**Goal of the exercise**
Your output should be the lines of the entries below, exactly, from the first one through the line that holds "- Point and".

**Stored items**
■ ■ ■ ■ ■

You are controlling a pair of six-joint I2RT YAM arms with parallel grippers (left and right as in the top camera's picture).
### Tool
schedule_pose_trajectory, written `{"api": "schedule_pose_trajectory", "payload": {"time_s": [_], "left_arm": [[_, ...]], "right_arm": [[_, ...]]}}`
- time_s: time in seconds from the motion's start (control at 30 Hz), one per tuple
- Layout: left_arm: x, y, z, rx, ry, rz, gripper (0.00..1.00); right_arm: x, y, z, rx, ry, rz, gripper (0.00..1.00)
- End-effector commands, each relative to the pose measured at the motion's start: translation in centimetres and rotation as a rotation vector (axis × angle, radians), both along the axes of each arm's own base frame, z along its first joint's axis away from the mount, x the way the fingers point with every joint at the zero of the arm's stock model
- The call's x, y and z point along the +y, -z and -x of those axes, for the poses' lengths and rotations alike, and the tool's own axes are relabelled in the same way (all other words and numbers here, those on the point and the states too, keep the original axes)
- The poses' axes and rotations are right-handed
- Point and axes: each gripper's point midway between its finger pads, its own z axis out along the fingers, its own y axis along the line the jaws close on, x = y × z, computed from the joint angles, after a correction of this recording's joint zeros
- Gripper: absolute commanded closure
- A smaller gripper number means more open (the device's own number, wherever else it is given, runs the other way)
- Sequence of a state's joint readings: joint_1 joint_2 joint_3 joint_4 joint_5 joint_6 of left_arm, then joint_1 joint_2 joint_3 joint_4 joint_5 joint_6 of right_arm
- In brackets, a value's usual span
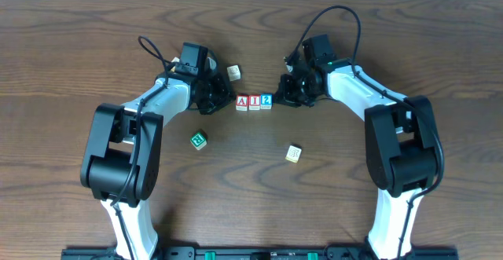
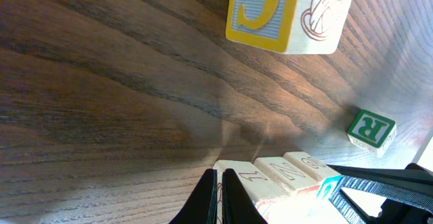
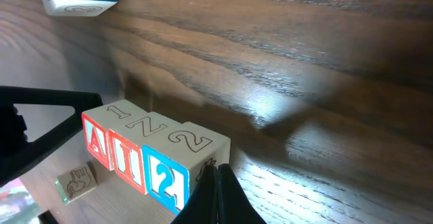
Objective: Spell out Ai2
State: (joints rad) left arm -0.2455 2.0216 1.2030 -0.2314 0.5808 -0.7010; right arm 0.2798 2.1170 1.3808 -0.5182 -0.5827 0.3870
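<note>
Now: A block (image 1: pixel 242 101), I block (image 1: pixel 254 101), 2 block (image 1: pixel 266 100) touching in a row on bench (image 1: pixel 78 40); left tool (image 2: pixel 218 197) and right tool (image 3: pixel 215 193) flank it, both closed, empty.

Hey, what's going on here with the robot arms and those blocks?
Three blocks sit in a row reading A, I, 2, so the word looks spelled. The left gripper, shut, is beside the A block and the right gripper, shut, beside the 2 block; neither holds anything. Three spare blocks lie around.
</note>
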Motion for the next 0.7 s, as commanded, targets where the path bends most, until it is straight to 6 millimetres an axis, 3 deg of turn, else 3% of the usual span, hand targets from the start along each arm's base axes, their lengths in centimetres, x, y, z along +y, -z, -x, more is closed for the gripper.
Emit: {"api": "schedule_pose_trajectory", "payload": {"time_s": [0.0, 0.67], "left_arm": [[-0.45, 0.03, 0.18, 0.008, 0.009, 0.014, 0.94], [-0.21, 0.32, 0.65, 0.039, -0.002, 0.003, 0.94]], "right_arm": [[0.88, 0.2, 0.6, 0.023, -0.012, -0.02, 0.99], [0.81, 0.29, 0.83, 0.037, -0.009, -0.017, 0.99]]}}
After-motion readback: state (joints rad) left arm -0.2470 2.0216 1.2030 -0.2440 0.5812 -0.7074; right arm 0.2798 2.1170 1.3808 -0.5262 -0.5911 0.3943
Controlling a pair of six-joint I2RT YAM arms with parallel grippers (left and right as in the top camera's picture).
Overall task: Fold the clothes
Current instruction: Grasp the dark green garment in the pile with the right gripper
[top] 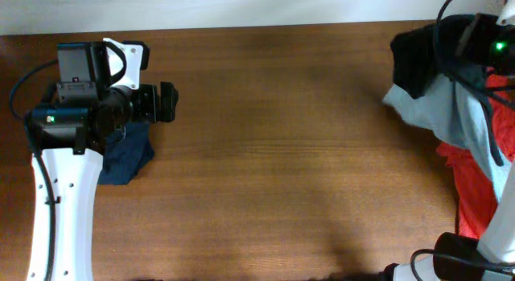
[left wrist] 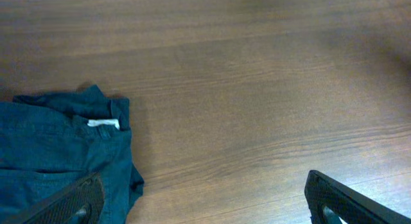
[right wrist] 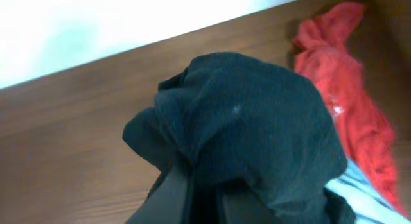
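At the left, a navy garment [left wrist: 58, 153] with a white label [left wrist: 103, 123] lies crumpled on the table [top: 282, 136], partly under the left arm. The left gripper [top: 165, 102] hangs just beside it, its jaws spread wide and holding nothing. At the far right, the right gripper [right wrist: 202, 198] is pinched tight on the black shirt [right wrist: 257, 121], which bunches over its fingers. The shirt lies on a grey-blue garment [top: 451, 112], and a red garment [top: 475, 184] touches that one nearest the right edge.
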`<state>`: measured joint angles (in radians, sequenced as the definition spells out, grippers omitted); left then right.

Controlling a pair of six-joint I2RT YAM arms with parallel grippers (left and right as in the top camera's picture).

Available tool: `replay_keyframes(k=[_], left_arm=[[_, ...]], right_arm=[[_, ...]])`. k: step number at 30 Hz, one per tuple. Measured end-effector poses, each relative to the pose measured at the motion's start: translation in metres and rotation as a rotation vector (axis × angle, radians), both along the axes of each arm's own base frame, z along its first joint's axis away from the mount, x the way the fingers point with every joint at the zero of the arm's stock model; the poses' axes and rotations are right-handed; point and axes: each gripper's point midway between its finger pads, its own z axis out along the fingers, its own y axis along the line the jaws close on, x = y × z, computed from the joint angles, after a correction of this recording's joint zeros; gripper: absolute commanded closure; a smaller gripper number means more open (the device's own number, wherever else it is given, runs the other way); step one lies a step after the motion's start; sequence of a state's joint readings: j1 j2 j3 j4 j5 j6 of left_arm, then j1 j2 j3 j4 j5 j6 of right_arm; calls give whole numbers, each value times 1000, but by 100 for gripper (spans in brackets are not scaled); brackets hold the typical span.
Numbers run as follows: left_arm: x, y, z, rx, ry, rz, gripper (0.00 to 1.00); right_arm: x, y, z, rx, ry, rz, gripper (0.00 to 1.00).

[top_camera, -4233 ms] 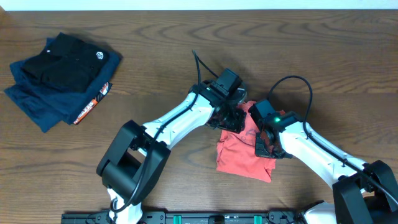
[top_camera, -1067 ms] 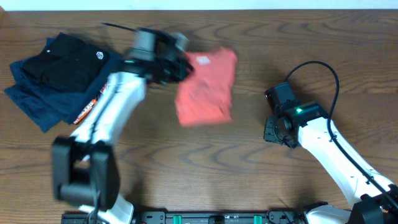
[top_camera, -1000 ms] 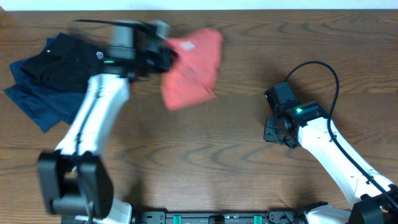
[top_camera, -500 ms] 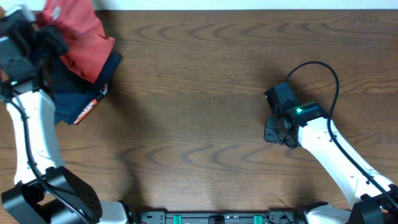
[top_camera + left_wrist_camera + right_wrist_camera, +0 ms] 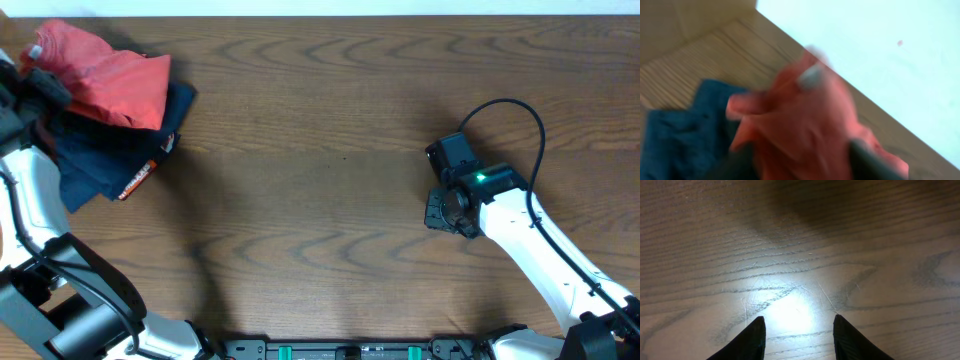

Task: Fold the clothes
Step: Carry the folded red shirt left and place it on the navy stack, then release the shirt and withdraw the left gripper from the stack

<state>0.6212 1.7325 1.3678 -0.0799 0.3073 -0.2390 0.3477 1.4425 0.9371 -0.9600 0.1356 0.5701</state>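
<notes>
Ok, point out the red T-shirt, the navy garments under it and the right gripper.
red T-shirt (image 5: 110, 78): overhead view, middle of the crumpled cloth.
navy garments (image 5: 85, 165): overhead view, lower part showing below the shirt.
right gripper (image 5: 798, 322): right wrist view, midway between its two fingertips.

We find the overhead view evenly lit and sharp, with soft shadows across the desk (image 5: 330, 200). The left wrist view is smeared by motion blur; the coral T-shirt (image 5: 800, 135) seems out of focus. Glare whitens the wood between the dark tips of the right claw (image 5: 797, 325).
</notes>
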Motion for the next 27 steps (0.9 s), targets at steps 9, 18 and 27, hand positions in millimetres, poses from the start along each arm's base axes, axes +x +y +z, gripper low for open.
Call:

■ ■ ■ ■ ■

**Answer to this exercise**
You are controlling a pair of six-joint I2RT YAM arms with parallel grippers (left and right as in the top camera's picture).
### Tool
schedule_pose_trajectory, written `{"api": "schedule_pose_trajectory", "payload": {"time_s": [_], "left_arm": [[_, ...]], "right_arm": [[_, ...]]}}`
- time_s: time in seconds from the motion's start (control at 30 Hz), one per tuple
- Layout: left_arm: x, y, z, rx, ry, rz, gripper (0.00..1.00); right_arm: x, y, z, rx, ry, rz, gripper (0.00..1.00)
- End-effector commands, each relative to the pose measured at the motion's start: translation in centimetres and rotation as a rotation vector (axis × angle, radians), both along the axes of each arm's own base frame, z along its first joint's axis away from the mount, x the way the fingers point with every joint at the zero of the arm's stock model
- The call's x, y and z point along the +y, -z and -x of those axes, for the poses' lengths and rotations alike, and the tool's own axes are relabelled in the same way (all other words and numbers here, those on the point and the states too, keep the original axes)
- The poses' axes and rotations are right-handed
- Point and axes: each gripper's point midway between its finger pads, its own z axis out along the fingers, its own y axis along the line the jaws close on, x = y × z, computed from the joint angles, after a correction of this recording's joint zeros

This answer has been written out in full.